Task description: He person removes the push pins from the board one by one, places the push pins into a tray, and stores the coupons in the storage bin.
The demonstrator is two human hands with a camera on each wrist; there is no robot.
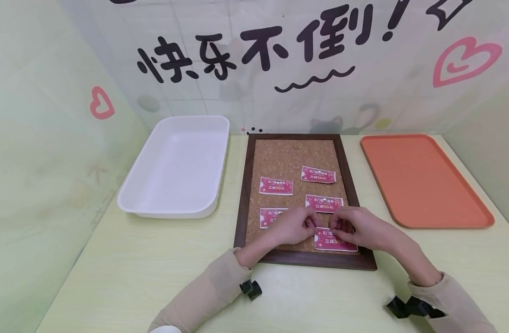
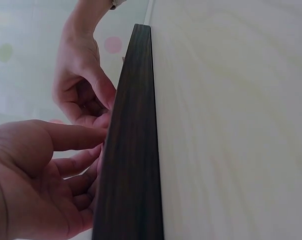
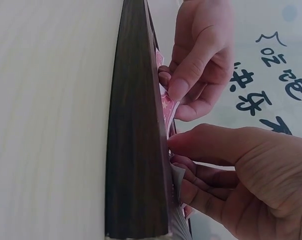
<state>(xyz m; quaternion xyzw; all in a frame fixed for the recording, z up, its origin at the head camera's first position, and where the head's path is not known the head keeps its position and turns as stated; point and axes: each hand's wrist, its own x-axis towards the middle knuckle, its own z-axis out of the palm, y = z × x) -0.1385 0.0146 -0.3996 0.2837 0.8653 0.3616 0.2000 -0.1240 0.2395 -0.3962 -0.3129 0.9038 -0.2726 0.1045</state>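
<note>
A cork board [image 1: 294,152] in a dark wooden frame lies on the table. Several pink paper coupons are on it, some with a small pale pin at the upper middle. Both hands meet over the lower right coupon [image 1: 327,243]. My left hand [image 1: 294,225] pinches its upper left corner between thumb and fingers; the right wrist view shows that corner lifted. My right hand [image 1: 360,226] has curled fingers at the coupon's upper edge, thumb over its face. What lies between the right fingertips is hidden. The left forearm partly covers the lower left coupon [image 1: 270,218].
To the left of the board stands a white plastic tub [image 1: 171,213]. An orange tray [image 1: 425,185] lies on the right. Behind the table [image 1: 313,296] is a printed backdrop with large black writing. Each sleeve carries a small black camera.
</note>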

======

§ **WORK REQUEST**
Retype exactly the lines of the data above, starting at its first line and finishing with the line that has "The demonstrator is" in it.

§ **RESULT OF THE TASK**
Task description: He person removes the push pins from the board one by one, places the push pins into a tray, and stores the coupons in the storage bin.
The demonstrator is two human hands with a camera on each wrist; there is no robot.

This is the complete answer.